- _Task instructions_
Would you transcribe the entries below, beginning at the line with "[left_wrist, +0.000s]" and ending after the line with "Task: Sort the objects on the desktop", exactly, with no picture and nothing more?

[Records to use Boundary: Start]

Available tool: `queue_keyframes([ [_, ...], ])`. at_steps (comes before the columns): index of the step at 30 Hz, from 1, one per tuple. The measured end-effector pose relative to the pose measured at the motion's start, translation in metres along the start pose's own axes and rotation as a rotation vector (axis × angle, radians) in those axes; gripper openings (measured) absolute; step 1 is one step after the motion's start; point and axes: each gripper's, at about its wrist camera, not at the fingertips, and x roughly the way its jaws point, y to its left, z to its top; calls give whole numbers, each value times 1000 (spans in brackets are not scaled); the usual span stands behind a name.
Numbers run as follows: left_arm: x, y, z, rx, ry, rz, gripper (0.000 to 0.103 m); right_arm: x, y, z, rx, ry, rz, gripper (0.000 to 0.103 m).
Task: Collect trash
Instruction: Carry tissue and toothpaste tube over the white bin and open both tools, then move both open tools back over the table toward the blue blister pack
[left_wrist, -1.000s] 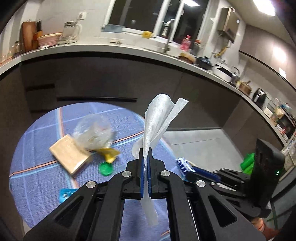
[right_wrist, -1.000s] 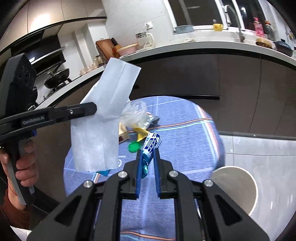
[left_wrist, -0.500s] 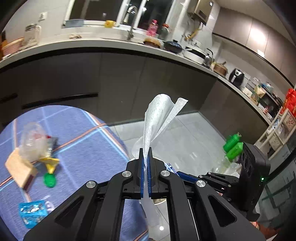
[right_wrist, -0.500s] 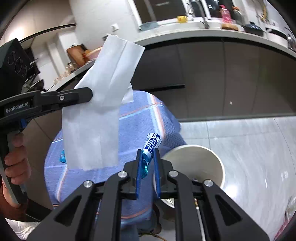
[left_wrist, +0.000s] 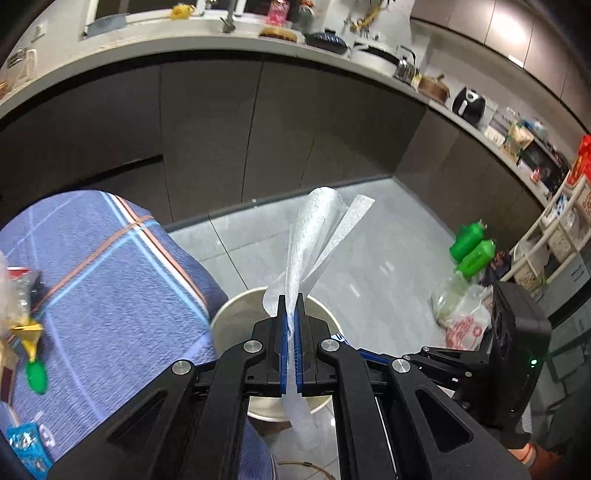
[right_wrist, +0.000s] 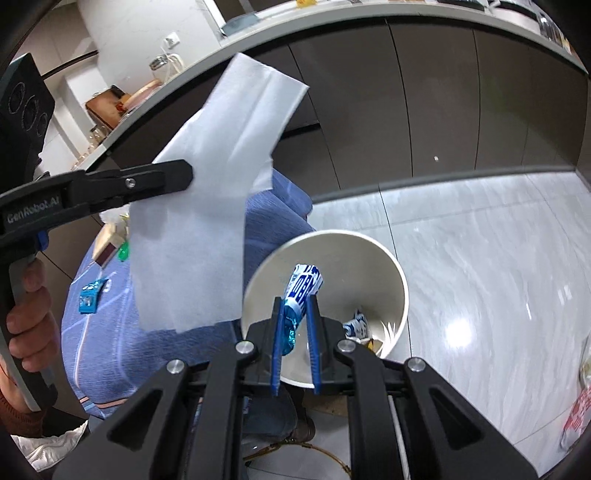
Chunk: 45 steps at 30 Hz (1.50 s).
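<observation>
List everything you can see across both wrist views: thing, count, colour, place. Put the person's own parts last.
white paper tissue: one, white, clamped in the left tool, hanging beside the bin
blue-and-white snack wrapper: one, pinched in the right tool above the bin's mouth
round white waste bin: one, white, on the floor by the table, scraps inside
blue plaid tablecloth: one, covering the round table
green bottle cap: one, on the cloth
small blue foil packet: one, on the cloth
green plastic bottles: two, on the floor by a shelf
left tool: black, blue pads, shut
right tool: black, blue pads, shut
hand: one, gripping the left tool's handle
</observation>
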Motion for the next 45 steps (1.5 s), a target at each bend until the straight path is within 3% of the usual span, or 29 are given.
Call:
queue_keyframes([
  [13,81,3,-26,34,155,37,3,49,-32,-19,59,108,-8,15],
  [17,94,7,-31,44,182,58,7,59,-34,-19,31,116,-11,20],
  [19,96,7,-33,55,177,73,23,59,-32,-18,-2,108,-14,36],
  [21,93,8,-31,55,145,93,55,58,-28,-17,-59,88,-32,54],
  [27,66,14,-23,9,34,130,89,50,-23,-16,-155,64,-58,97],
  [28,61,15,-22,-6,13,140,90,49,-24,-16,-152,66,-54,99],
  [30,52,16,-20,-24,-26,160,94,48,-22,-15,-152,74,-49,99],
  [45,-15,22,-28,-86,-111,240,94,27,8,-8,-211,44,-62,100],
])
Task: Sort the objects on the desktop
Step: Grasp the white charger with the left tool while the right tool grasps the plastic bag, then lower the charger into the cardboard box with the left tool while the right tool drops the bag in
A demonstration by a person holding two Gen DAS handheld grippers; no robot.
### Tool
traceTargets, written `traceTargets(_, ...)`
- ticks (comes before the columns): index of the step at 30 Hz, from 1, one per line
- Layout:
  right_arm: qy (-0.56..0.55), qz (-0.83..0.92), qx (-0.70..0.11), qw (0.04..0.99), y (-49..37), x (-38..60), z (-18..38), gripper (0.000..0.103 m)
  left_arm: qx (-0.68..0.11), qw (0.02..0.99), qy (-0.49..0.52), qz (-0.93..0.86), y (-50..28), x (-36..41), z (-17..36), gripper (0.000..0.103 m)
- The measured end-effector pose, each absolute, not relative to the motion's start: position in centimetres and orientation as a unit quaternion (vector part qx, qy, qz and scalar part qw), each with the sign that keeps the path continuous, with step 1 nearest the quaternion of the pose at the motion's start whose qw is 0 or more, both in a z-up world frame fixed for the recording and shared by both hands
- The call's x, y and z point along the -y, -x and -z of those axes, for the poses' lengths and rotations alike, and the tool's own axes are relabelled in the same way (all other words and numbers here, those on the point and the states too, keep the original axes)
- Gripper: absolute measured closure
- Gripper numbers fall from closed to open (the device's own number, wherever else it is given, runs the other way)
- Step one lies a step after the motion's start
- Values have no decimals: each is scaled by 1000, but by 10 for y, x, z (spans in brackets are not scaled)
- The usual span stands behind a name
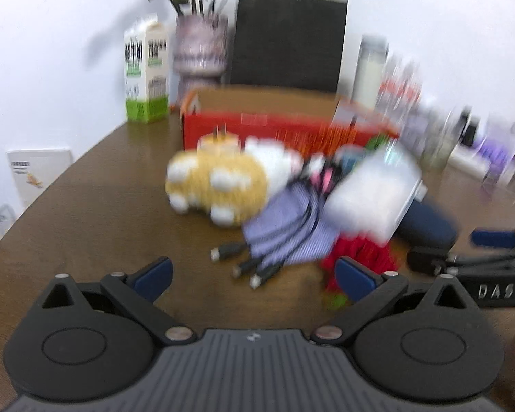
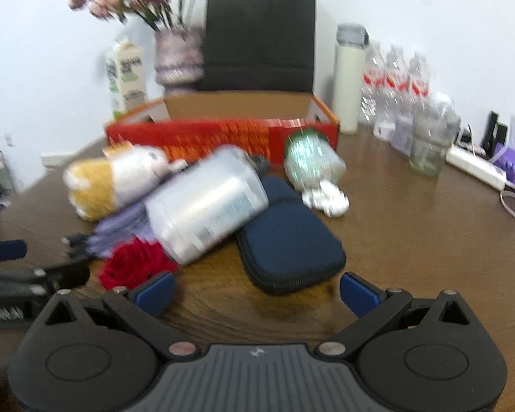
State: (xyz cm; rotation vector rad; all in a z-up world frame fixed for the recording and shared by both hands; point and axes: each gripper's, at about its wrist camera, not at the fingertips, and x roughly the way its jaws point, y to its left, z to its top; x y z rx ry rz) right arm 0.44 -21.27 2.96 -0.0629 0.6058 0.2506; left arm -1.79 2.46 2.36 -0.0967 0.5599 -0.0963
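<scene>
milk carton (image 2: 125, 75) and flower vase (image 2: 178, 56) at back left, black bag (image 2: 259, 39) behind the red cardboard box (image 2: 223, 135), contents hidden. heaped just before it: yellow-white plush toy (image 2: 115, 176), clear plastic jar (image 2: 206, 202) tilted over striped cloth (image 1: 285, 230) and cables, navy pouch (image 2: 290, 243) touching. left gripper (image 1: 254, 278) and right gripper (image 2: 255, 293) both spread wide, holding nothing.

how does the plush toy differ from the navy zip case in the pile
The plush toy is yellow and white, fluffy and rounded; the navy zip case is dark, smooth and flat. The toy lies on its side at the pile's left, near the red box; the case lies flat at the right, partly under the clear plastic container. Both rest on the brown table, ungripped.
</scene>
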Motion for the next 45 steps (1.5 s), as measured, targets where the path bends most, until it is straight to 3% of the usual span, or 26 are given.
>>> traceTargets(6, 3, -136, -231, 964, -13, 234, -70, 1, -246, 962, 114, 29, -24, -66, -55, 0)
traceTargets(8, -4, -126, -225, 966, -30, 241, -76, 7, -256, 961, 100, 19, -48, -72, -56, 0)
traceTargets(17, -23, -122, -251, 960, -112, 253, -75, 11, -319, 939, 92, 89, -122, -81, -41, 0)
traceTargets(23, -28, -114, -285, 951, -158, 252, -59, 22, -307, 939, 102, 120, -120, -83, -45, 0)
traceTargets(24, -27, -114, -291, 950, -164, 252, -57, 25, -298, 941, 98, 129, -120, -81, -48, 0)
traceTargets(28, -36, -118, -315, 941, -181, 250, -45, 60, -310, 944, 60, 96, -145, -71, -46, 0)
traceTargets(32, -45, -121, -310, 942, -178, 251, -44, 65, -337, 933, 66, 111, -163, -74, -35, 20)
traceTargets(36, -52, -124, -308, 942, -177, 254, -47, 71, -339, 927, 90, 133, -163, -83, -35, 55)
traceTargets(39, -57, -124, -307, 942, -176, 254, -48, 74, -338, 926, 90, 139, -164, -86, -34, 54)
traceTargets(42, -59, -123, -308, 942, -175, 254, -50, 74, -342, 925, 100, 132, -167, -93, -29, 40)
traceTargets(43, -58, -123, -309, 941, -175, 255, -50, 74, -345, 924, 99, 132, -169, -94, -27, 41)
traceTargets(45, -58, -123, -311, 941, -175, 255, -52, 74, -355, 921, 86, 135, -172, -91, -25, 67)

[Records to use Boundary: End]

- _Answer to this exercise_
[left_wrist, +0.000s] 
[right_wrist, +0.000s] 
Chunk: 45 steps at 30 Hz (1.50 s).
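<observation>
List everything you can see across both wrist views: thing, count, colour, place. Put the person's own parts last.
white paper tissue: one, white, clamped in the left tool, hanging beside the bin
blue-and-white snack wrapper: one, pinched in the right tool above the bin's mouth
round white waste bin: one, white, on the floor by the table, scraps inside
blue plaid tablecloth: one, covering the round table
green bottle cap: one, on the cloth
small blue foil packet: one, on the cloth
green plastic bottles: two, on the floor by a shelf
left tool: black, blue pads, shut
right tool: black, blue pads, shut
hand: one, gripping the left tool's handle
</observation>
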Motion for the next 45 steps (1.5 s), a target at each bend until the straight path is within 3% of the usual span, or 29 are given.
Call:
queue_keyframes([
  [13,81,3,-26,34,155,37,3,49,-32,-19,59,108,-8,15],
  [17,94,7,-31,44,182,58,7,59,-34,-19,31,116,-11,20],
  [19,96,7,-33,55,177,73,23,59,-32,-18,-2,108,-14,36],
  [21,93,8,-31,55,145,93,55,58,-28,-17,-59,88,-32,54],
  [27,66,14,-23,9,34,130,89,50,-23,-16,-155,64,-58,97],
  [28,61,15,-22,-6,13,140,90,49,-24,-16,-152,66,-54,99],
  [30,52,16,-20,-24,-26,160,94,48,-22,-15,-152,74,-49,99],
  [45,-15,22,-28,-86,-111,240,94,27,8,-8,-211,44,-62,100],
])
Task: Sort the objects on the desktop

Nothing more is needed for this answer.